Изобретение относится к биотехнологии, в частности к генетической инженерии, и может быть использовано в медицинской практике в виде набора для выявления генетического материала риккетсий в гомогенатах клещей или клинических образцах для уточнения диагноза, а также для решения эпидемиологических и научно-исследовательских задач по изучению распространения риккетсий в природных очагах с различной эпидемической активностью. Использование специфичных праймеров и зондов позволяет выявлять генетический материал риккетсий в исследуемых образцах методом полимеразной цепной реакции (ПЦР) с гибридизационно-флуоресцентной детекцией в режиме реального времени.

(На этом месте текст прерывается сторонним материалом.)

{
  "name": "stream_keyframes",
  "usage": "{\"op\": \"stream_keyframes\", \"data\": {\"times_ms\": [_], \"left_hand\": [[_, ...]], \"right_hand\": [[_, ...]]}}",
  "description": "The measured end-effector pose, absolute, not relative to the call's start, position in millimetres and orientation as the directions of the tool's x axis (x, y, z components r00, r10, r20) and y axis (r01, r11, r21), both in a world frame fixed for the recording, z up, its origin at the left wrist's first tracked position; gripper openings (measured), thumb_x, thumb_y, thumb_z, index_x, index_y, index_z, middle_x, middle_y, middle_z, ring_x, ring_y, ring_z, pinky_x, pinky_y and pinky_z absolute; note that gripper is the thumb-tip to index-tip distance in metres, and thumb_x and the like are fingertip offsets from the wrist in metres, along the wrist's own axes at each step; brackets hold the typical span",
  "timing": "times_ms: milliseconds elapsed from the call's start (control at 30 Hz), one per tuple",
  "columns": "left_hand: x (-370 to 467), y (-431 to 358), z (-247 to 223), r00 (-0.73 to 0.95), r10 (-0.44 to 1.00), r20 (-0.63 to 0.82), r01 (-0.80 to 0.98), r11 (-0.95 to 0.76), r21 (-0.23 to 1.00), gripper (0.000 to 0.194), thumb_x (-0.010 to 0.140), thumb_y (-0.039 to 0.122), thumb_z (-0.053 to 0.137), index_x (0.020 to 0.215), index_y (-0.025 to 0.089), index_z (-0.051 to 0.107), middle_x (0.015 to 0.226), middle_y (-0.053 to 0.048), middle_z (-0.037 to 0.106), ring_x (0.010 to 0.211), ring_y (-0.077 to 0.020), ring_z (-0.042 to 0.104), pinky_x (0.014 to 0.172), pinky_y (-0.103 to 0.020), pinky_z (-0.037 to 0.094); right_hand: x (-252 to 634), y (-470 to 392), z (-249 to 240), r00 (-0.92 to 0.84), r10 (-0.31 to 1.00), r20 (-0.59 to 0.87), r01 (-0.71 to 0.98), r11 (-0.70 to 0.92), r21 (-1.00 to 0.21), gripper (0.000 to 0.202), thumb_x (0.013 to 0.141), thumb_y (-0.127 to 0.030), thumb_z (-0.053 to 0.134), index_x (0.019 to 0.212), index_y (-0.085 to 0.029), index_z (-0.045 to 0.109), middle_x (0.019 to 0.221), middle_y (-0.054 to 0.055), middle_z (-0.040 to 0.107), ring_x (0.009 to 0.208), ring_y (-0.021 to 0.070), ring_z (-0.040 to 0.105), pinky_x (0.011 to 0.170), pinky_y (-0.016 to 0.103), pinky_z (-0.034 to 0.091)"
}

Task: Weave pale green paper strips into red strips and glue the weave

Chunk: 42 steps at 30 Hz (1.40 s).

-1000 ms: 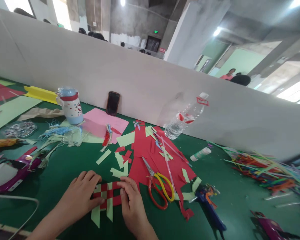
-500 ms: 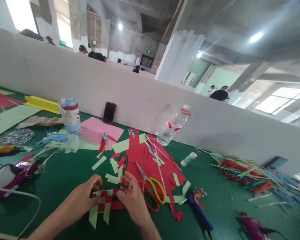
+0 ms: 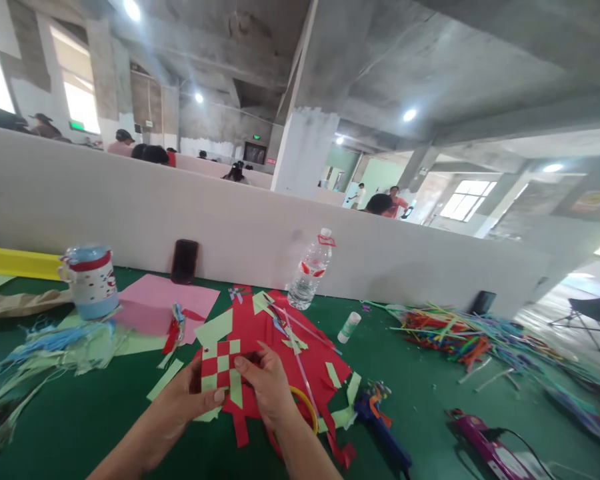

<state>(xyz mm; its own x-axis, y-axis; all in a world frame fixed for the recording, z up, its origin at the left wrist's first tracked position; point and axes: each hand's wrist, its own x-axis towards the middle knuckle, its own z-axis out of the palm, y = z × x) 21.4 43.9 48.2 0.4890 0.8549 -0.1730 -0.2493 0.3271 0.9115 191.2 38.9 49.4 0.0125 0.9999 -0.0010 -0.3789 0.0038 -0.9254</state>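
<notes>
Between my two hands is a small checkered weave of red and pale green paper strips (image 3: 223, 363), raised above the table with loose strip ends hanging down. My left hand (image 3: 183, 397) grips its left side, thumb across the front near the lower edge. My right hand (image 3: 266, 383) pinches its right side with thumb and fingers. Behind my right wrist lie scissors (image 3: 305, 403) with yellow and red handles, their blades hidden by my hand. Red paper sheets (image 3: 260, 330) spread under and beyond the weave, with pale green scraps (image 3: 217, 327) on and beside them.
A water bottle (image 3: 310, 270), a glue stick (image 3: 349, 327) and a phone (image 3: 185, 261) stand toward the white partition (image 3: 250, 233). A blue glue gun (image 3: 383, 427) and a purple device (image 3: 493, 443) lie to the right, below colourful pipe cleaners (image 3: 445, 333). At left is a cup (image 3: 91, 283).
The woven paper has been lifted off the table and tilted up to face me. My right hand has closed on its right side. The view has turned right and upward.
</notes>
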Motion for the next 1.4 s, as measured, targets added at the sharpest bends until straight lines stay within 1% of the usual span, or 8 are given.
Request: {"op": "stream_keyframes", "data": {"times_ms": [100, 267, 467, 667, 1000, 1133, 1233, 1400], "left_hand": [[33, 56, 45, 0.379, 0.901, -0.211, -0.274, 0.327, 0.904, 0.049, 0.067, 0.041, 0.085, 0.106, 0.022, 0.062, 0.081, 0.0, 0.07, 0.07, -0.0172, 0.063, 0.062, -0.028, 0.048], [33, 80, 39, 0.261, 0.941, -0.214, -0.359, 0.301, 0.884, 0.045, 0.063, 0.04, 0.087, 0.096, 0.021, 0.063, 0.077, 0.001, 0.069, 0.071, -0.0174, 0.063, 0.064, -0.028, 0.051], [27, 88, 33, 0.184, 0.959, -0.215, -0.406, 0.274, 0.872, 0.05, 0.06, 0.035, 0.088, 0.102, 0.02, 0.065, 0.071, 0.002, 0.069, 0.064, -0.0171, 0.062, 0.06, -0.027, 0.051], [24, 91, 12, 0.182, 0.957, -0.227, -0.59, 0.29, 0.753, 0.07, 0.061, 0.036, 0.089, 0.124, 0.027, 0.059, 0.118, -0.007, 0.073, 0.105, -0.0286, 0.069, 0.086, -0.038, 0.056], [20, 93, 15, 0.15, 0.942, -0.299, -0.539, 0.332, 0.774, 0.075, 0.059, 0.032, 0.091, 0.125, 0.024, 0.056, 0.108, -0.009, 0.077, 0.103, -0.0334, 0.071, 0.082, -0.04, 0.059], [19, 93, 17, 0.132, 0.94, -0.316, -0.491, 0.339, 0.803, 0.072, 0.059, 0.036, 0.089, 0.121, 0.02, 0.056, 0.095, -0.01, 0.078, 0.09, -0.0364, 0.074, 0.071, -0.043, 0.06], [22, 93, 15, 0.141, 0.946, -0.292, -0.45, 0.324, 0.832, 0.084, 0.059, 0.035, 0.089, 0.132, 0.022, 0.05, 0.093, -0.008, 0.078, 0.086, -0.0346, 0.074, 0.069, -0.042, 0.059], [33, 90, 6, 0.146, 0.959, -0.243, -0.385, 0.282, 0.879, 0.111, 0.048, 0.028, 0.093, 0.144, 0.02, 0.038, 0.086, -0.006, 0.078, 0.086, -0.0318, 0.074, 0.072, -0.037, 0.057]], "right_hand": [[199, 56, 48, 0.019, 1.0, -0.004, -0.381, 0.003, -0.925, 0.045, 0.062, -0.046, 0.091, 0.087, -0.017, 0.068, 0.075, -0.001, 0.068, 0.067, 0.0142, 0.063, 0.064, 0.025, 0.051], [209, 76, 44, -0.043, 0.997, -0.065, -0.405, -0.076, -0.911, 0.066, 0.07, -0.077, 0.069, 0.099, -0.018, 0.067, 0.09, 0.004, 0.07, 0.067, 0.0148, 0.064, 0.059, 0.028, 0.052], [195, 93, 30, -0.089, 0.989, -0.115, -0.338, -0.138, -0.931, 0.052, 0.058, -0.055, 0.09, 0.08, -0.014, 0.066, 0.06, 0.0, 0.063, 0.053, 0.0124, 0.058, 0.056, 0.026, 0.048], [182, 98, 16, 0.011, 0.996, -0.091, -0.399, -0.079, -0.913, 0.053, 0.06, -0.061, 0.085, 0.075, -0.018, 0.059, 0.059, -0.005, 0.057, 0.052, 0.008, 0.049, 0.054, 0.022, 0.041], [171, 96, 0, -0.007, 0.997, -0.071, -0.249, -0.07, -0.966, 0.055, 0.063, -0.065, 0.082, 0.08, -0.016, 0.064, 0.059, -0.003, 0.058, 0.054, 0.012, 0.052, 0.055, 0.025, 0.042], [180, 95, 9, -0.009, 0.998, -0.056, -0.24, -0.056, -0.969, 0.058, 0.071, -0.072, 0.073, 0.094, -0.019, 0.067, 0.078, 0.0, 0.063, 0.068, 0.0132, 0.056, 0.064, 0.025, 0.044], [188, 96, 15, -0.025, 0.997, -0.074, -0.255, -0.078, -0.964, 0.059, 0.071, -0.069, 0.075, 0.104, -0.021, 0.068, 0.091, 0.001, 0.066, 0.079, 0.0149, 0.06, 0.072, 0.026, 0.047], [192, 100, 11, -0.051, 0.99, -0.134, -0.276, -0.143, -0.95, 0.047, 0.06, -0.052, 0.089, 0.082, -0.016, 0.07, 0.068, -0.001, 0.065, 0.064, 0.0132, 0.057, 0.064, 0.025, 0.044]]}}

Риккетсии представляют собой мелкие полиморфные α-протеобактерии, являющиеся облигатными внутриклеточными паразитами эукариотических клеток. Многие виды риккетсий являются возбудителями различных инфекционных заболеваний человека, распространенных по всему миру [Parola P., Paddock C.D., Socolovschi C., Labruna M.B., Mediannikov O., Kernif T., Abdad M.Y., Stenos J., Bitam I., Fournier P.E., Raoult D. Update on tick-borne rickettsioses around the world: a geographic approach // Clinical Microbiology Reviews. 2013. 26(4). P. 657-702].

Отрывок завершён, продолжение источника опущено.